RuntimeError: one of the variables needed for gradient computation has been modified by an inplace operation. (BatchNorm2d track_running_stats)

If we do a second forward pass on the model having nn.BatchNorm2d with track_running_stats = True, while in ``torch.nn.parallel.DistributedDataParallel` mode, the code throws the error:
RuntimeError: one of the variables needed for gradient computation has been modified by an in-place operation

I’m attaching the code to recreate the error. (debug2.py - Google Drive)
Run the above as :

CUDA_VISIBLE_DEVICES=0 python -W ignore -m torch.distributed.launch --master_port 12345 --nproc_per_node=1 --use_env debug2.py

The only way to resolve the error is either

  • track_running_stats = False, or
  • not running the model in torch.nn.parallel.DistributedDataParallel.

Is there a better way to solve this problem? This problem doesn’t exist outside torch.nn.parallel.DistributedDataParallel.

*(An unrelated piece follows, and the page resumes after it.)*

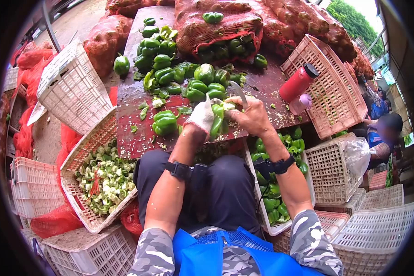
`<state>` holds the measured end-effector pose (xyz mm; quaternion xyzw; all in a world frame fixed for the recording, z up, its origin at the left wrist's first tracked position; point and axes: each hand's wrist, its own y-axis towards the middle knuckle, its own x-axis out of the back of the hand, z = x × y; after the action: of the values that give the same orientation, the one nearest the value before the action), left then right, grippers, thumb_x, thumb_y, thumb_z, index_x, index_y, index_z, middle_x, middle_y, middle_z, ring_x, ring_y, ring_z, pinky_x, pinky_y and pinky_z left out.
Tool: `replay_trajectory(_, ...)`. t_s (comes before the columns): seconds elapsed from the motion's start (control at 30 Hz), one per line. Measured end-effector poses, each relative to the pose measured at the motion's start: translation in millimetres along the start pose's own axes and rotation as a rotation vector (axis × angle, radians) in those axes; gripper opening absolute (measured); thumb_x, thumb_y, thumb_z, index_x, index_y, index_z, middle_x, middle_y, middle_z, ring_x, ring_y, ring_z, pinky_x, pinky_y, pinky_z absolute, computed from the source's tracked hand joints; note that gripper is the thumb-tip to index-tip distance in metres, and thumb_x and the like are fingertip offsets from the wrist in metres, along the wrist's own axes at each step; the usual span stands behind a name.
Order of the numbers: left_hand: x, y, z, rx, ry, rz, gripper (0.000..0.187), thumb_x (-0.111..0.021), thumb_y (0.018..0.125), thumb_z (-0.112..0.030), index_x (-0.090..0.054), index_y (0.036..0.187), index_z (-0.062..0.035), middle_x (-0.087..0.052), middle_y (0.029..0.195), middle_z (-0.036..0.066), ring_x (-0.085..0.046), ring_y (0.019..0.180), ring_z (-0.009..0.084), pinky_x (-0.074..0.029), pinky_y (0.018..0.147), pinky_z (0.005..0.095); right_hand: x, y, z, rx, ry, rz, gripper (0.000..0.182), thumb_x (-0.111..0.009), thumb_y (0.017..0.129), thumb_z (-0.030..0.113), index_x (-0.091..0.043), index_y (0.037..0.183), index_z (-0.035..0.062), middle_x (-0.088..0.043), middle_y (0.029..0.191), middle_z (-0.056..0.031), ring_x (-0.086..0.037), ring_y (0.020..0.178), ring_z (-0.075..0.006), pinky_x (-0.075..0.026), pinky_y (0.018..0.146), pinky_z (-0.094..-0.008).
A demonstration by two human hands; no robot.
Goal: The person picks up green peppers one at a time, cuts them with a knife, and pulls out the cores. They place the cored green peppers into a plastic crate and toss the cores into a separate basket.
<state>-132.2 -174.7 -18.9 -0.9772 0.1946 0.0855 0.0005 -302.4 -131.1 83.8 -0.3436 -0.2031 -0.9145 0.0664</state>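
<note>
Green pepper (217, 122) and curved blade (238, 92) held over the red desk (277, 97).
The left hand (202, 116), in a pale glove, has its fingers closed around the pepper; the right hand (251, 116), bare, has its fingers curled about the blade, beside the pepper's pale stem end. Whole peppers (164, 123) and scattered seeds lie around; a crate of pale green trimmings (106, 179) stands at the desk's left.

You're at an open-air produce sorting or packing spot, judging by the mesh sacks (218, 27) heaped around you, the stacked plastic crates (72, 85), the red surface (262, 92) strewn with seeds, and trees (361, 23) outside
</note>
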Motion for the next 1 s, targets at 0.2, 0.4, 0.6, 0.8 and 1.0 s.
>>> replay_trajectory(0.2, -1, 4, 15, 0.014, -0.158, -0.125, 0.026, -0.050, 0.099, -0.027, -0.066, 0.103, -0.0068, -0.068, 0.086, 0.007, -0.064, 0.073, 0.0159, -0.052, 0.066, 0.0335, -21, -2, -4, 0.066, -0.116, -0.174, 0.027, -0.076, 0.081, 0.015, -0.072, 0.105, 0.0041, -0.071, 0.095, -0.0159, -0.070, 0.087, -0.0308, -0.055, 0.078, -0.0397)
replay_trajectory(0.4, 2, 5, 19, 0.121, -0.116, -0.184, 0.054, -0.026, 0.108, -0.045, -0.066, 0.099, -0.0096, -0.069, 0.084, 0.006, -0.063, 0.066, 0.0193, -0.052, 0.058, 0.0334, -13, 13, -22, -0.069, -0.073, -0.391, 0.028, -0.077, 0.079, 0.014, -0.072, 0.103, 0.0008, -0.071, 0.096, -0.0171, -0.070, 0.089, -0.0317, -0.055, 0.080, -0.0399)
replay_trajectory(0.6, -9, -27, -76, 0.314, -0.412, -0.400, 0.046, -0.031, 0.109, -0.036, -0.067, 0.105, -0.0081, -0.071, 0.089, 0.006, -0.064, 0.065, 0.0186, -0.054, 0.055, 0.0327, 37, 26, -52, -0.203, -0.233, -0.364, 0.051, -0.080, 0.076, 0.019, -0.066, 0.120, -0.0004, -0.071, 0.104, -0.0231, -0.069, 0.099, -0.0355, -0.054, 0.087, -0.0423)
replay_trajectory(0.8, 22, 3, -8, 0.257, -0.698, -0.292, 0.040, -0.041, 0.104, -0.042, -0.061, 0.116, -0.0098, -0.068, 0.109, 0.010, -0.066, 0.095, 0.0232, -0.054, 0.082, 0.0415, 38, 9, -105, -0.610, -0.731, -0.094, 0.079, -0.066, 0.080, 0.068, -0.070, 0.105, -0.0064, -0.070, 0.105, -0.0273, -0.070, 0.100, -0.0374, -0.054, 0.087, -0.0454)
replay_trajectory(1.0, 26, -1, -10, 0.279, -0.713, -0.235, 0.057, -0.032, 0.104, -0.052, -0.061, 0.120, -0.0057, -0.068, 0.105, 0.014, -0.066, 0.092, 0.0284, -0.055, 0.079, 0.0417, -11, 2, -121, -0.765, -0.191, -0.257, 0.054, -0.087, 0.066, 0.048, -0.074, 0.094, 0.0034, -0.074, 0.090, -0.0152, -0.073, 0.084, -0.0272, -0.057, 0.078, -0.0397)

For example, doing model = nn.DataParallel(model).cuda() will work

In the nn.BatchNorm2d implementation

F.batch_norm(
            input,
            self.running_mean if not self.training or self.track_running_stats else None,
            self.running_var if not self.training or self.track_running_stats else None,
            self.weight,
            self.bias,
            bn_training,
            exponential_average_factor,
            self.eps,
)        

does in place an update of self.running_mean & self.running_var which creates the version mismatch.

doing:

self.running_mean_copy = copy.deepcopy(self.running_mean)
self.running_var_copy = copy.deepcopy(self.running_var)

F.batch_norm(
            input,
            self.running_mean_copy if not self.training or self.track_running_stats else None,
            self.running_var_copy if not self.training or self.track_running_stats else None,
            self.weight,
            self.bias,
            bn_training,
            exponential_average_factor,
                self.eps,
)        
self.running_mean = self.running_mean * 0 + self.running_mean_copy
self.running_var = self.running_var * 0 + self.running_var_copy

solves the issue

Ho this is surprising that DDP is causing this. Could you open an issue on github to track this please?

Done:

Are self.running_mean_copy and self.running_var_copy buffers or are they params?